Guest post: The lone, tiny island of common ground

Originally a comment by Artymorty on Then he announced an Australian DOGE.

I think a lot of people were dabbling in conservatism because they’d been alienated by the left’s creeping dogmatism. But with Trump 2.0 everybody realized no matter how badly the left had been tainted by extremism — and all of us in the gender trenches have the scars to prove just how bad it got — the right is dangerous, too, so much so that it’s become an existential threat to democracy.

I’m furious at the Liberal party. I’m furious at the CBC. I’m furious at pretty much all of Canada’s progressive apparatus. But I’d rather work to repair it than to see the conservative apparatus take over. Every time I read the right-wing National Post I’m reminded I’d rather see the CBC overhauled than dismantled. Every time I hear what the Tories or the People’s Party have to say on just about any issue besides gender extremism, I’m reminded that gender is the lone, tiny island of common ground between me and them, and the rest is a vast ocean of get-the-fuck-outta-here-with-your-backwards-bullshit.

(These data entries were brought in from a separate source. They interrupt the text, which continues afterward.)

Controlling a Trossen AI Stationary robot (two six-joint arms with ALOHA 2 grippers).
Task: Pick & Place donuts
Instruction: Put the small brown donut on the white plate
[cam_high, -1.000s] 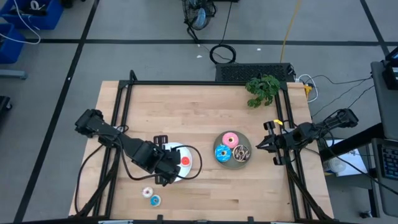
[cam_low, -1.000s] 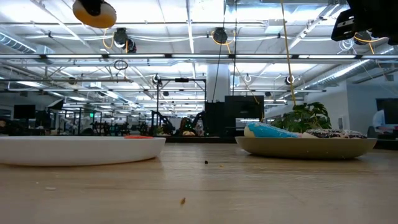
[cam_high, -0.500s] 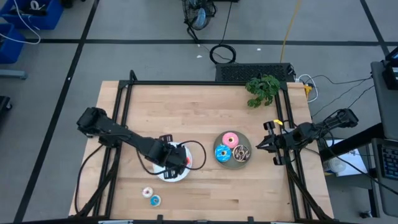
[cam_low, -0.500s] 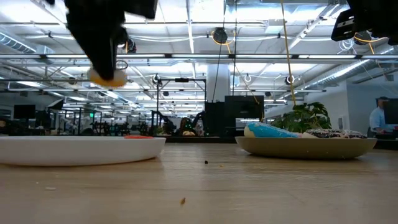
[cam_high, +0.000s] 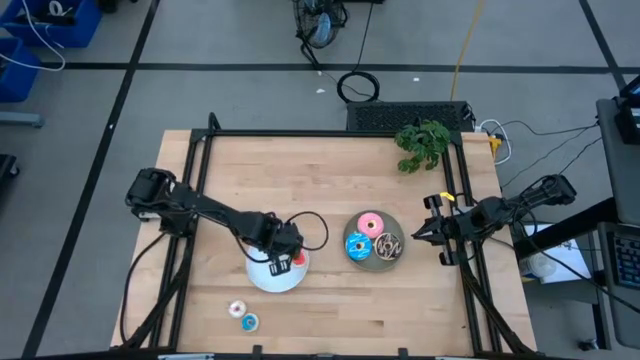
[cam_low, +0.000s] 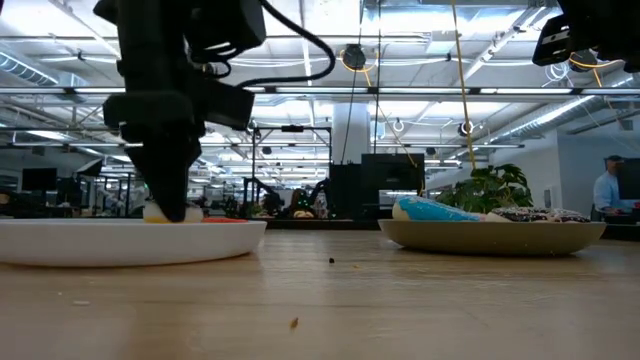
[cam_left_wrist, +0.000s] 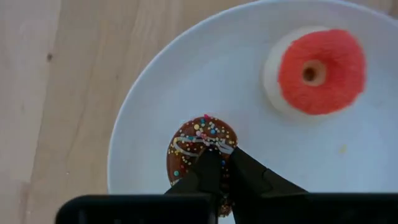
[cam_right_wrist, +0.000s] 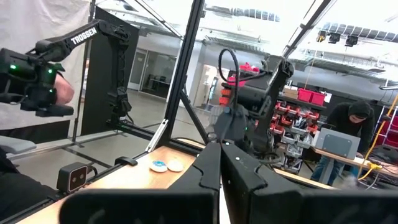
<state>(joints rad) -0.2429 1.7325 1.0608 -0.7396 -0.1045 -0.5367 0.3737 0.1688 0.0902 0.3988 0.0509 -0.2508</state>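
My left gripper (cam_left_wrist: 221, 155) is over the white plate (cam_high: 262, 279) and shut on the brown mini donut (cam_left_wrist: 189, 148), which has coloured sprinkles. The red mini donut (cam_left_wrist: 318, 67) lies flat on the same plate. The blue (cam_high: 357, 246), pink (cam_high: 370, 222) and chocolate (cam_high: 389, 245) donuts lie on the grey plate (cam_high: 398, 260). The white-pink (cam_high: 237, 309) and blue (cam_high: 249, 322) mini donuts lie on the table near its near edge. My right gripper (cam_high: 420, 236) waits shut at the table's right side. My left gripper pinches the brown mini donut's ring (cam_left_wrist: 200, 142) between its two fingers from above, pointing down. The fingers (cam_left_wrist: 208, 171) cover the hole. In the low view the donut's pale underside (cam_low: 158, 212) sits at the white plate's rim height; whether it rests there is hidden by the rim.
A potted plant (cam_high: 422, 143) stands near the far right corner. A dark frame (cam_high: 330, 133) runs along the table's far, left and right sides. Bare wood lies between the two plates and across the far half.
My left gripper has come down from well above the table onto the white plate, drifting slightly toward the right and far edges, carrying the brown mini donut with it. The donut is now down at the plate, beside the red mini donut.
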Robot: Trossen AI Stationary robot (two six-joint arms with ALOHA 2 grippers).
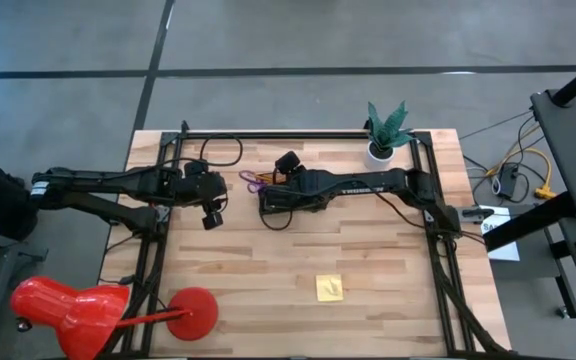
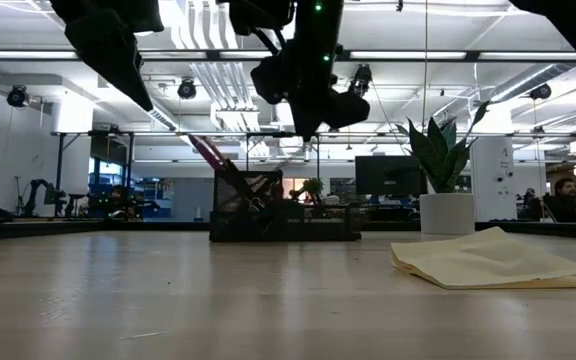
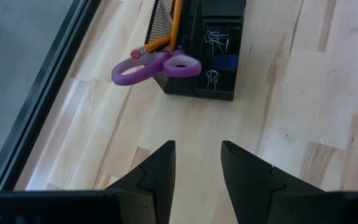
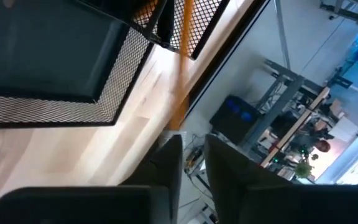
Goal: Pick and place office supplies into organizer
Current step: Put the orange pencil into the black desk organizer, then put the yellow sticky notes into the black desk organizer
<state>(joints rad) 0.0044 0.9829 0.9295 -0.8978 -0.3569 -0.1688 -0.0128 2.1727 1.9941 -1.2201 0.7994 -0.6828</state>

Some stubborn optimism still lingers in me that Trump 2.0 will flame out soon and spectacularly — and in the aftermath the left will do some soul searching and come back to its principles.

I will give Rome Nero and when he is done with Rome, Rome will be done with emperors altogether. It will be bad, exceedingly bad… worse even than Caligula but they have to have the whole terrible truth about just how bad it can be before they come to their senses. Let all of the poisons that lurk in the mud, hatch out.

— Robert Graves, I Claudius.

Claudius was tragically wrong: Nero was indeed a disaster, but instead of spurring reform or a return to republican values, Rome simply continued deeper into autocracy. The imperial system adapted, survived, and endured for centuries after — often brutal; never democratic.

Claudius’s grim, utilitarian gamble was rooted in the belief that Rome still had a moral centre that could be shocked back into balance. History proved otherwise. Now the US has its Nero, and it’s facing the same test.

Seeing how high the stakes have gotten, Canada and Australia smartly decided not to take the bet.